The main goal here is to develop a central job manager that can delegate jobs to worker processes.
Rather than connecting the workers directly to the job manager, one or more brokers may instead be connected to the job manager. Each broker may then service requests for the job manager to near-by workers, rather than having the worker communicate directly with the job manager.
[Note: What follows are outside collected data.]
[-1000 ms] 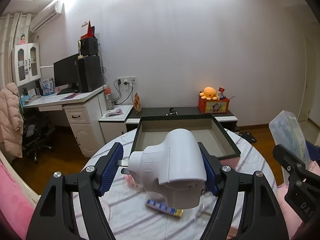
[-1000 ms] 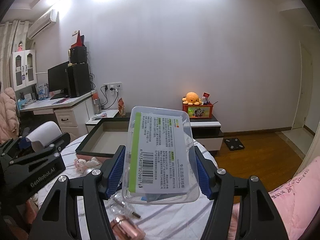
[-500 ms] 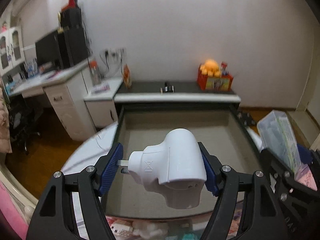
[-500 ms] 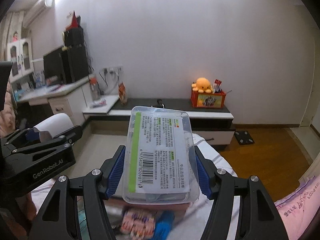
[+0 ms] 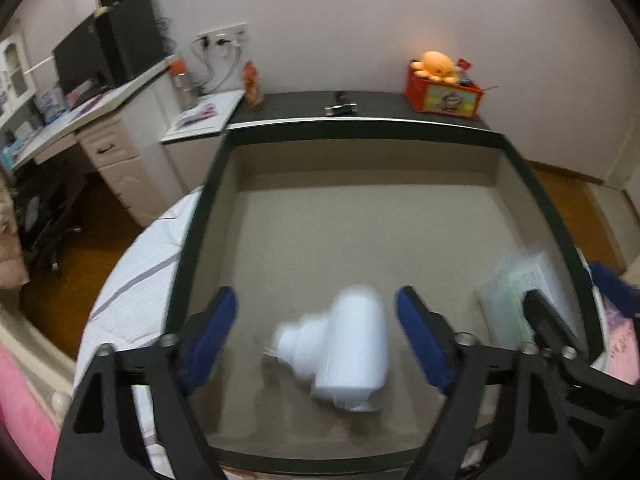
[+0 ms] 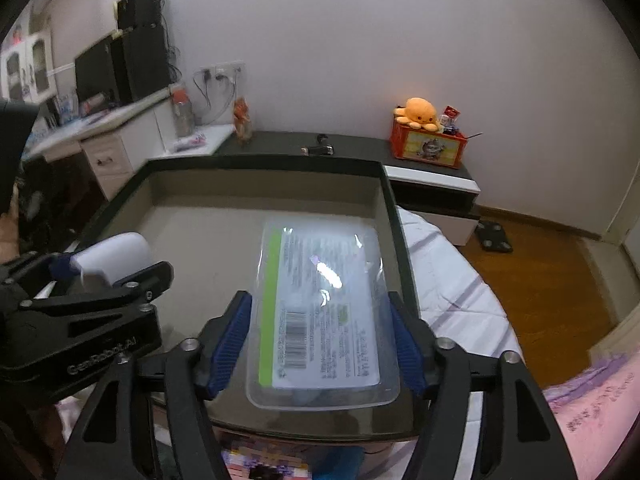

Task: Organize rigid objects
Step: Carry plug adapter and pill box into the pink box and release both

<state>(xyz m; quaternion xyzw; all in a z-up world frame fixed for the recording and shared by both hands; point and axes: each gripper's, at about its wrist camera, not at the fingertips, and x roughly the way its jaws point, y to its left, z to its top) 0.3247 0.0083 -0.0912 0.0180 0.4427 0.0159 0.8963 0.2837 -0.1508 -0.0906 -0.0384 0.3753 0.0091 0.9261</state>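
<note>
A wide tray [image 5: 360, 126] with a dark rim and beige floor fills both views. A white plug adapter [image 5: 340, 348], blurred, lies loose on the tray floor between the pads of my left gripper [image 5: 316, 308]. Those jaws are opening and neither pad touches it. In the right wrist view a clear plastic box [image 6: 320, 272] with a green-striped label rests in the tray [image 6: 264, 160] by its right wall. My right gripper [image 6: 319, 300] straddles it with jaws opening, pads just off its sides. The adapter [image 6: 114, 254] shows at the left there.
The tray sits on a round table with a striped white cloth [image 5: 136, 264]. Colourful packets [image 6: 260, 464] lie by the tray's near edge. Behind stand a low dark cabinet [image 6: 352, 148] with an orange toy box [image 6: 428, 144], and a desk [image 5: 100, 120] at left. Pink bedding [image 6: 592, 412] lies at right.
Both grippers moved forward and down over the tray. Each has spread its jaws and let go: the adapter and the clear box have dropped from the pads into the tray.
</note>
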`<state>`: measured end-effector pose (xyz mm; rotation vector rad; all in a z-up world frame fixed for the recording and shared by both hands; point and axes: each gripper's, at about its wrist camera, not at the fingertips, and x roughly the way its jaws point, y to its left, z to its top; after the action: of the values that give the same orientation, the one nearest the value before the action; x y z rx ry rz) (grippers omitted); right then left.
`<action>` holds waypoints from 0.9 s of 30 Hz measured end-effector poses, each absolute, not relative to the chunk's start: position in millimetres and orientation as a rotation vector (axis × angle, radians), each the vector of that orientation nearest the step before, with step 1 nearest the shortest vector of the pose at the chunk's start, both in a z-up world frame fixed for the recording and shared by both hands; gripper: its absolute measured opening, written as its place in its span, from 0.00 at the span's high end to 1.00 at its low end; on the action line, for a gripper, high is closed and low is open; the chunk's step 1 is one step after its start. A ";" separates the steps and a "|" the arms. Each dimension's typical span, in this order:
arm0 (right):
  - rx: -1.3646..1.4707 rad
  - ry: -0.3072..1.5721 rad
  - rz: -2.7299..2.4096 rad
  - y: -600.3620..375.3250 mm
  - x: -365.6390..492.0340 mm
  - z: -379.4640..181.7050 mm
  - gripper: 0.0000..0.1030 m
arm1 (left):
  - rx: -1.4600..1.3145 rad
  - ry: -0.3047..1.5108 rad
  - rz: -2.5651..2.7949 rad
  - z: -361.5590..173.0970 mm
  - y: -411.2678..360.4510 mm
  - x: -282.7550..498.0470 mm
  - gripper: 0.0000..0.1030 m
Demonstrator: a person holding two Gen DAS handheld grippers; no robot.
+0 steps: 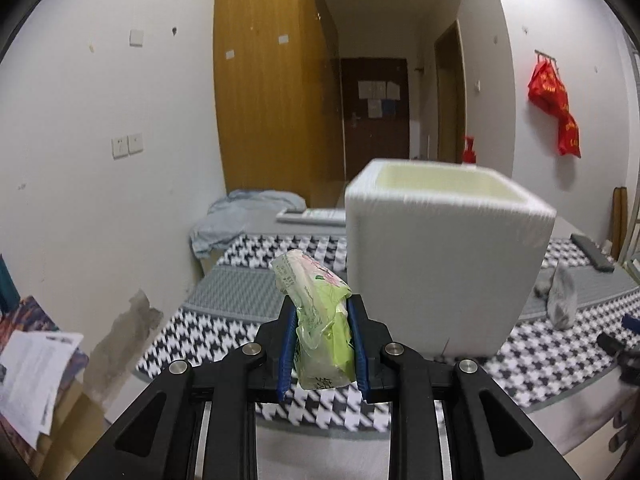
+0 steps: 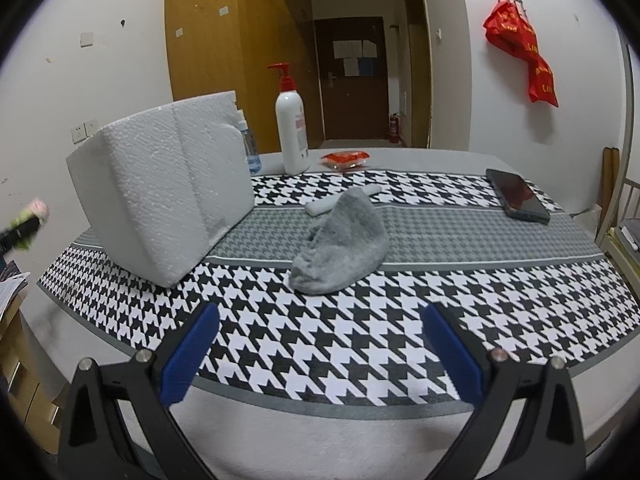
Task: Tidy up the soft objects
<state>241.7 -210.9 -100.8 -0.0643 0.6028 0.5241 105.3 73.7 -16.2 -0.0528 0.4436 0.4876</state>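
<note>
The left tongs point(image 1: 322, 344) clamp a green tissue pack point(image 1: 320, 320) before the foam box point(image 1: 440, 264); the right tongs point(image 2: 320, 352) gape near the grey sock point(image 2: 344, 240).

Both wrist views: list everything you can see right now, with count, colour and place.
tissue pack: one, green and white, clamped in the left gripper, in front of the box
foam box: one, white, open top, on the left of the cloth
sock: one, grey, crumpled mid-cloth, right of the box
tablecloth: one, black-and-white houndstooth with grey bands
pump bottle: one, white with red pump, behind the box
spray bottle: one, clear blue, mostly hidden behind the box
red packet: one, far edge
phone: one, dark, far right
white stick: one, behind the sock
left gripper: jaws shut on the pack
right gripper: jaws open, nothing between them, facing the sock
</note>
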 end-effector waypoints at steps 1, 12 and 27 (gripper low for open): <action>-0.064 0.608 0.519 -211.2 242.8 -101.8 0.00 | -0.047 0.434 0.482 -11.7 74.9 106.2 0.75; -0.076 0.637 0.514 -208.3 254.0 -108.1 0.00 | -0.011 0.397 0.380 33.4 66.3 125.7 0.75; -0.101 0.653 0.511 -196.8 275.3 -101.3 0.00 | 0.006 0.474 0.240 57.2 59.8 188.1 0.75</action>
<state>275.3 -196.8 -101.3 -0.1009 0.6528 0.5108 188.1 59.8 57.2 0.0062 0.4736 0.2398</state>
The motivating use case for this functionality is the management of jobs running on a cluster, where:
- The worker processes do not have access to the internet
- There is at least one node that can connect both to the internet and to the
worker processes (which we'll refer to as a
'cluster bridge'
) - There is an internet-accessible server, on which the job manager is running
Given these three conditions, the following setup can be used to interface between the remote workers (which do not have internet access) and the job manager (on a different local network than the workers, but accessible over the internet):
<-- TCP internet --> <-- TCP cluster network -->
Machine : [Job server] | [Cluster bridge node] | [Cluster worker]
Process : [Job manager] | [Broker] | [Worker]
Network : Internet only | Internet and cluster | Cluster only
Run:
python zmq_job_manager/master.py 'tcp://*:2468'
Run:
python zmq_job_manager/broker.py 'tcp://*:2469' 'tcp://localhost:2468'
Run:
python zmq_job_manager/worker.py tcp://localhost:2469
Both terminals 1 and 3 should show output similar to the following (with different times):
['[2013-03-26 18:49:07.056746] hello world']
['[2013-03-26 18:49:07.056807] hello world']
['[2013-03-26 18:49:07.056831] hello world']
['[2013-03-26 18:49:07.056848] hello world']
['[2013-03-26 18:49:07.056863] hello world']